Anyway, the impact of spanking on anyone can only be negative but maybe how large the damage is and what particular damage is sustained might depend on the individual child and their other circumstances

sarahsweets
03-29-17, 04:20 AM
I do not believe in spanking. With my first child I had to put up with people thinking that my wild adhd son needed a good paddle and then he would listen better which in turn led to me feeling like my bad parenting cause his issues.

The other thing is, adults cant be expected to "spank with control and prescision". Parents that spank usually get mad or after threats, get sick of the behavior and lash out. They think because they have warned the child that it would happen that is somehow justifies this way of discipline. I have spanked my son once in his life and my oldest daughter once. I snapped when my son was in an undiagnosed fit of destruction and I lost it and spanked once. Then I realized what I had done and couldnt stay on my knees long enough with his head cradled in my hands, apologizing and telling him that Mommy was having a bad day and would never do that again. He is 21 now.

My older daughter went through what I call the 'terrible 3's and 4's" Once I had a meltdown and felt so overwhelmed that I lashed out and very, very, lightly smacked her hand. Same feelings as before. It was then that I realized that most of the entire issue was me, not her. I lost it and I needed better solutions- she wasnt bad or doing something because she expected to experience pain. She is 17 now. My youngest daughter has never been hit in her life, she is 13.

So I made mistakes-but never repeated them. Anyone who thinks that spanking as an infraction will work is kidding themselves. It works because you hurt your child and scare them-and then they act up again.
I am always amazed when I hear of people who have kids that get out of control regularly and spank regularly as a form of punishment. It obviously isnt working cause the same stuff happens over and over, so why continue what doesnt work?
In a lot of cases it allows the angry parent a release and has nothing to do with correction.

Parents are usually mad when they spank. When is the last time you got mad and then controlled and calmly handed out retribution and punishment? If you are mad, nothing is controlled or calm about the situation.
I was abused in many ways. It left a whole in my being so much that to this day, I get triggered by certain smells that remind me of those days. I literally freeze and shut down. I never want that for my kids.

ajaxblu
03-29-17, 09:21 AM
I'm against spanking. I have done it once in a similar scenario that Sarah mentioned and never again.

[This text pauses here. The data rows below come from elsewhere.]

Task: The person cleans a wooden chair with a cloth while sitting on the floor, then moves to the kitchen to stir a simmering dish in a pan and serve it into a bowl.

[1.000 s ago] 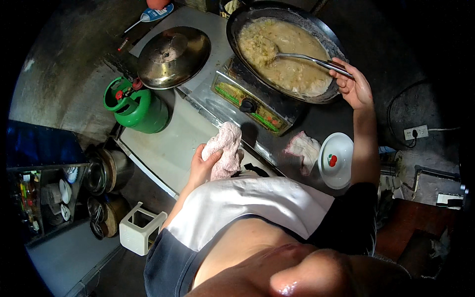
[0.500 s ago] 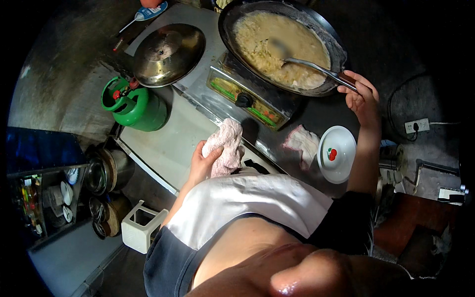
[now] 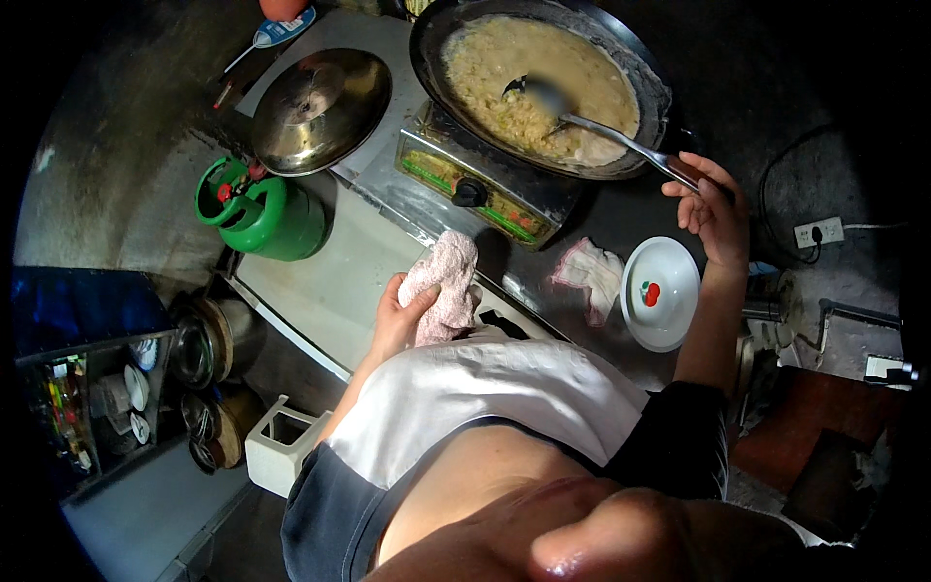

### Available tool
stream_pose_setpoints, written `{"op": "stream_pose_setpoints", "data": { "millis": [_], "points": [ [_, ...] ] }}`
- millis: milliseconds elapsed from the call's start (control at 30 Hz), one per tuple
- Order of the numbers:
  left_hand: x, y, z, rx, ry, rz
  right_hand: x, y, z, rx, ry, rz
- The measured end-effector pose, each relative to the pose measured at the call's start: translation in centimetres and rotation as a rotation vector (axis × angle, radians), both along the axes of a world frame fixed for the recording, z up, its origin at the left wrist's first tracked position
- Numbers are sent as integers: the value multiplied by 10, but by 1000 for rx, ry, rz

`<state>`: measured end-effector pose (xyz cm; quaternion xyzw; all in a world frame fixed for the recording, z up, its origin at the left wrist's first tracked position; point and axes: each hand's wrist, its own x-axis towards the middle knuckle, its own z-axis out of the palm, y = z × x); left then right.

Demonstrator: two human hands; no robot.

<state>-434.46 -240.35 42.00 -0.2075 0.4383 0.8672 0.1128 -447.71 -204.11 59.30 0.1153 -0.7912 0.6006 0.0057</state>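
Note:
My right hand [image 3: 713, 209] grips the handle of a metal wok spatula [image 3: 630, 145] at the wok's right rim. The spatula's head lies at the surface of a thick, pale yellow, lumpy food [image 3: 514, 58], partly blurred. That food fills much of a large dark wok [image 3: 659, 97], which sits on a gas stove [image 3: 475, 184] with a black knob. Lower down, in front of my body, my left hand [image 3: 412, 308] clasps a bunched pale pink cloth [image 3: 449, 276].
Right of the stove lie a white cloth [image 3: 589, 276] and a white bowl [image 3: 669, 325] with a red and green mark. To the left are a metal lid [image 3: 325, 107] and a green gas cylinder [image 3: 272, 228]. A white stool [image 3: 281, 456] stands below; a wall socket [image 3: 819, 233] is at right.
The spatula's head has shifted left and up within the food, its dark edge now showing. My right hand moved slightly down. The left hand keeps its hold on the cloth.

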Motion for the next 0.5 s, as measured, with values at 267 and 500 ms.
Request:
{"op": "stream_pose_setpoints", "data": {
  "millis": [267,500],
  "points": [
    [-1,2,-4,6,11,-4,10,-1,0,77,52,26],
    [-2,4,-2,-2,9,0,29,-1,14,122,149,-14]
  ]
}}
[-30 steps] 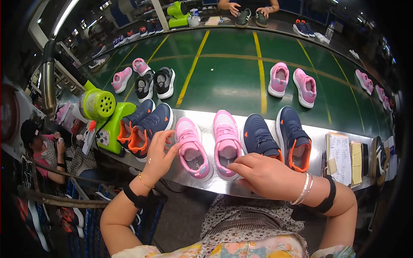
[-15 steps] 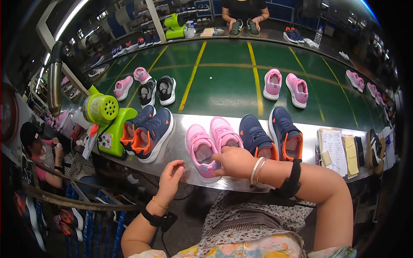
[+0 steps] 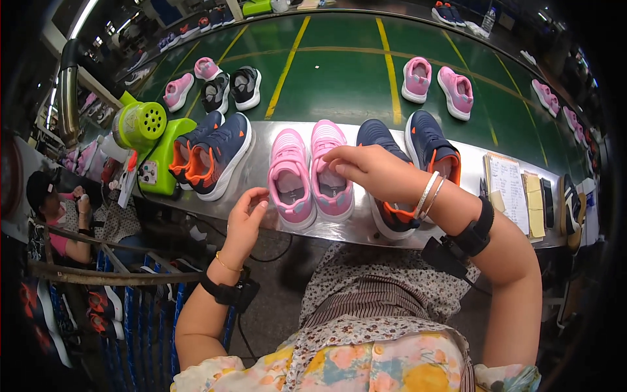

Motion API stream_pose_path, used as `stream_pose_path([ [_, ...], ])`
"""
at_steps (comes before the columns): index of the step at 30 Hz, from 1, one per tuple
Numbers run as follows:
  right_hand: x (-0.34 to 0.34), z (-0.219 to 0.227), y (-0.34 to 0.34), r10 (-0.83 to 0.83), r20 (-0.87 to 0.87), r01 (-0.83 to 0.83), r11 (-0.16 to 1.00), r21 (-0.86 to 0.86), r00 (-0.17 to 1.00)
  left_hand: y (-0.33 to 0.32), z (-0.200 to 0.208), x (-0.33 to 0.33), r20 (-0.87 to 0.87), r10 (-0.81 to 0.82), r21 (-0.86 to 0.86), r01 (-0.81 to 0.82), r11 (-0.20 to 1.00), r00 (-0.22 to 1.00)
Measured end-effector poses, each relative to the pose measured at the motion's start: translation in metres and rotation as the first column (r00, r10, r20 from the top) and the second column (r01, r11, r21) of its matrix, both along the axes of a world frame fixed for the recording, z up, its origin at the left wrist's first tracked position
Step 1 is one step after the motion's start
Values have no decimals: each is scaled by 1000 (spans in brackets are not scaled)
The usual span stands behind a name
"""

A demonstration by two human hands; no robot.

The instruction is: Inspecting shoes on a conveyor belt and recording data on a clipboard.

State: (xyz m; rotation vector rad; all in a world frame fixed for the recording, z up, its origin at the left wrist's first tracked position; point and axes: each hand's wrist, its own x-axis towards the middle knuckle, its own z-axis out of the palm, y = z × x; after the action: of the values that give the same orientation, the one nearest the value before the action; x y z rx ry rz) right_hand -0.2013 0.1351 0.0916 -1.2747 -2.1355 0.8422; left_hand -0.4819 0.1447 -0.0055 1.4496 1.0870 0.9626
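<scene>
Two pink sneakers stand side by side on the metal ledge in front of me, toes pointing away. Beside the left pink sneaker (image 3: 287, 212), my left hand (image 3: 245, 222) is open, thumb and fingers apart and holding nothing. My right hand (image 3: 369, 171) is over the right pink sneaker (image 3: 333, 208), its loosely curved fingers at the collar and tongue. No firm grip shows there. Close by on the right, partly under my right forearm, is a pair of navy sneakers with orange lining (image 3: 428, 140). Another navy and orange pair (image 3: 225, 153) stands to the left.
A lime-green machine (image 3: 147, 134) stands on the left of the metal ledge (image 3: 261, 134). A notepad (image 3: 506, 189) and a dark shoe (image 3: 571, 215) lie at the right. Pink shoes (image 3: 455, 95) and black shoes (image 3: 245, 88) stand on the green surface (image 3: 339, 85). Another person (image 3: 62, 215) sits at the left.
My right hand has left the left pink sneaker's heel and moved over the right one. The pink pair now stands straighter. My view has tilted downward; my left hand stays open.
</scene>
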Motion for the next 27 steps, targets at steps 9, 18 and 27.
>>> stream_pose_path([
  [9,31,4,-42,-108,273,39,968,248,956,-1,23,-3,-126,119,237,-87,968,985],
  [18,54,-7,-72,-92,305,-21,937,349,948,1,62,25,-514,46,621,334,709,857],
  [27,61,-18,-86,-80,277,-39,916,399,957,-12,65,65,-754,193,548,438,713,628],
])
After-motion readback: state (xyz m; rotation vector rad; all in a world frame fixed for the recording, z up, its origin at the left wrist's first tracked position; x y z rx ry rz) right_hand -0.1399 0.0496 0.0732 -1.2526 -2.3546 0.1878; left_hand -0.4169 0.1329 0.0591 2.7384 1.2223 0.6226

My older daughter went through what I call the 'terrible 3's and 4's" Once I had a meltdown and felt so overwhelmed that I lashed out and very, very, lightly smacked her hand. Same feelings as before. It was then that I realized that most of the entire issue was me, not her. I lost it and I needed better solutions


Exactly - IMO it says more about the parent than the child. There are more effective ways to discipline.

Other than that, I think a lot of us have no idea what to do, and because spanking was more prevalent when we were kids, it's what we know.

I truly believe that every person considering children should attend (& pass with flying colors) some type of class on what life will be like if you decide to have children - financial burdens, never-ending messes, lack of time for yourself or anything, emotional toll, etc. I also believe every future parent should be required to go to a variety of parenting classes while awaiting their child's arrival. I have one more to add, but I suspect it's too controversial to post here. ;)

sarahsweets
03-29-17, 10:01 AM
I'm against spanking. I have done it once in a similar scenario that Sarah mentioned and never again.





Exactly - IMO it says more about the parent than the child. There are more effective ways to discipline.

Other than that, I think a lot of us have no idea what to do, and because spanking was more prevalent when we were kids, it's what we know.

I truly believe that every person considering children should attend (& pass with flying colors) some type of class on what life will be like if you decide to have children - financial burdens, never-ending messes, lack of time for yourself or anything, emotional toll, etc. I also believe every future parent should be required to go to a variety of parenting classes while awaiting their child's arrival. I have one more to add, but I suspect it's too controversial to post here. ;)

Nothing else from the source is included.